Your instructions | Return the data exactly, with all pictures removed.

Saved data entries
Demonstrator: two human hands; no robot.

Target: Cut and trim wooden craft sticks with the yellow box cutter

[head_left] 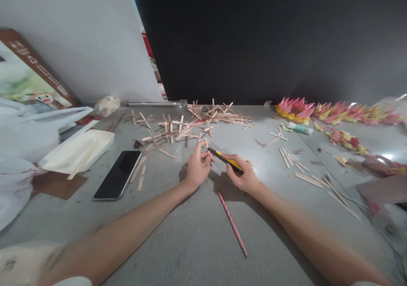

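Note:
Between the fingers of my left hand point(197, 167) is a short wooden craft stick point(206, 143), its tip sticking up past the fingertips. My right hand point(243, 173) is wrapped round a yellow and black utility knife point(228, 160), which points up and left so that its front end meets the stick at my left fingertips. The blade itself is too small to make out. On the table just below my hands lies a pink pencil point(232, 224). Beyond them a loose heap of craft sticks point(229, 116), some crossed over each other, spreads along the back.
At left are a phone point(117, 175), a white tray point(103, 138) and a white plastic bag point(19, 150). Pink and yellow paper crafts point(295, 110), a glue stick point(299, 128), loose sticks point(308, 179) and a tape roll point(380, 165) lie at right. A black panel point(270, 40) closes the back.

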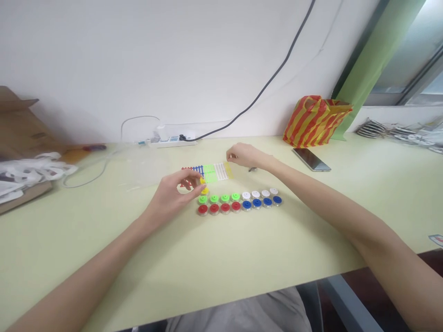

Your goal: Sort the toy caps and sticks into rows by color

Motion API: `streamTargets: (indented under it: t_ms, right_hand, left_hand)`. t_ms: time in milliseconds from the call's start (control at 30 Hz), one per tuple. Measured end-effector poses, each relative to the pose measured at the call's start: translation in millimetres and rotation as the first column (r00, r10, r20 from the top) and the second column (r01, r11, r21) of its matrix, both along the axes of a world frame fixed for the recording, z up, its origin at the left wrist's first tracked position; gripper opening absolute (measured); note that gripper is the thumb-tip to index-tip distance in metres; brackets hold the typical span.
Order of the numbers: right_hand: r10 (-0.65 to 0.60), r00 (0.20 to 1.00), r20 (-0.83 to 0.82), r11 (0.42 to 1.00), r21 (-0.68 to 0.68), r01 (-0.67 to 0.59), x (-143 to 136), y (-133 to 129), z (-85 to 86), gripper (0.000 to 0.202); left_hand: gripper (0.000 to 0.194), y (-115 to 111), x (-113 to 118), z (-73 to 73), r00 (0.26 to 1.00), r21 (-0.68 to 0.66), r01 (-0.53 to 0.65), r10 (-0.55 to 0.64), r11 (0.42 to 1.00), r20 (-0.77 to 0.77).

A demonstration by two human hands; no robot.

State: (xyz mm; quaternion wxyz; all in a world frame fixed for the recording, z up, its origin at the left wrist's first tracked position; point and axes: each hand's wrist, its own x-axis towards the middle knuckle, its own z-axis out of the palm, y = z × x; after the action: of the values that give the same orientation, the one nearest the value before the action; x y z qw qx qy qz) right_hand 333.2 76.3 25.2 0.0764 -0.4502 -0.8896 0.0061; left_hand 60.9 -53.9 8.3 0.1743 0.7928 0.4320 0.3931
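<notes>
My left hand (176, 189) is curled at the left end of the rows, its thumb and fingertips closed at a yellow-topped piece (204, 190). Beside it are green pieces (224, 198) and white pieces (255, 194) in one row, with red pieces (214, 209) and blue pieces (256, 203) in the row nearer me. Behind them lie flat strips in red, blue, green, white (220, 171) and yellow (229, 169). My right hand (244, 155) is above the yellow strips' far end, fingers bent down together; whatever its fingertips hold is too small to make out.
A power strip (176, 139) with a black cable stands against the wall. At the back right are a striped bag (311, 122) and a phone (311, 159). A cardboard box (26, 122) and white plastic (34, 171) lie left. A small dark object (253, 169) is under my right wrist.
</notes>
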Motion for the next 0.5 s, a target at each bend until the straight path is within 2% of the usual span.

Answer box |
Demonstrator: two human hands; no robot.

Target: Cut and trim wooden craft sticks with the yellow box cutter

[head_left] 

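Note:
Between the fingers of my left hand point(197, 167) is a short wooden craft stick point(206, 143), its tip sticking up past the fingertips. My right hand point(243, 173) is wrapped round a yellow and black utility knife point(228, 160), which points up and left so that its front end meets the stick at my left fingertips. The blade itself is too small to make out. On the table just below my hands lies a pink pencil point(232, 224). Beyond them a loose heap of craft sticks point(229, 116), some crossed over each other, spreads along the back.
At left are a phone point(117, 175), a white tray point(103, 138) and a white plastic bag point(19, 150). Pink and yellow paper crafts point(295, 110), a glue stick point(299, 128), loose sticks point(308, 179) and a tape roll point(380, 165) lie at right. A black panel point(270, 40) closes the back.
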

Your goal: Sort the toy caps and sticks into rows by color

Motion API: `streamTargets: (indented under it: t_ms, right_hand, left_hand)`. t_ms: time in milliseconds from the call's start (control at 30 Hz), one per tuple. Measured end-effector poses, each relative to the pose measured at the call's start: translation in millimetres and rotation as the first column (r00, r10, r20 from the top) and the second column (r01, r11, r21) of its matrix, both along the axes of a world frame fixed for the recording, z up, its origin at the left wrist's first tracked position; gripper opening absolute (measured); note that gripper is the thumb-tip to index-tip distance in metres; brackets hold the typical span.
Order of the numbers: right_hand: r10 (-0.65 to 0.60), r00 (0.20 to 1.00), r20 (-0.83 to 0.82), r11 (0.42 to 1.00), r21 (-0.68 to 0.68), r01 (-0.67 to 0.59), x (-143 to 136), y (-133 to 129), z (-85 to 86), gripper (0.000 to 0.202); left_hand: gripper (0.000 to 0.194), y (-115 to 111), x (-113 to 118), z (-73 to 73), r00 (0.26 to 1.00), r21 (-0.68 to 0.66), r01 (-0.53 to 0.65), r10 (-0.55 to 0.64), r11 (0.42 to 1.00), r20 (-0.77 to 0.77).

A demonstration by two human hands; no robot.

State: (xyz mm; quaternion wxyz; all in a world frame fixed for the recording, z up, its origin at the left wrist's first tracked position; point and axes: each hand's wrist, its own x-axis towards the middle knuckle, its own z-axis out of the palm, y = z × x; after the action: of the values that give the same orientation, the one nearest the value before the action; x y z qw qx qy qz) right_hand 333.2 76.3 25.2 0.0764 -0.4502 -0.8896 0.0061; left_hand 60.9 -53.9 8.3 0.1743 0.7928 0.4320 0.3931
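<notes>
My left hand (176, 189) is curled at the left end of the rows, its thumb and fingertips closed at a yellow-topped piece (204, 190). Beside it are green pieces (224, 198) and white pieces (255, 194) in one row, with red pieces (214, 209) and blue pieces (256, 203) in the row nearer me. Behind them lie flat strips in red, blue, green, white (220, 171) and yellow (229, 169). My right hand (244, 155) is above the yellow strips' far end, fingers bent down together; whatever its fingertips hold is too small to make out.
A power strip (176, 139) with a black cable stands against the wall. At the back right are a striped bag (311, 122) and a phone (311, 159). A cardboard box (26, 122) and white plastic (34, 171) lie left. A small dark object (253, 169) is under my right wrist.
</notes>
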Motion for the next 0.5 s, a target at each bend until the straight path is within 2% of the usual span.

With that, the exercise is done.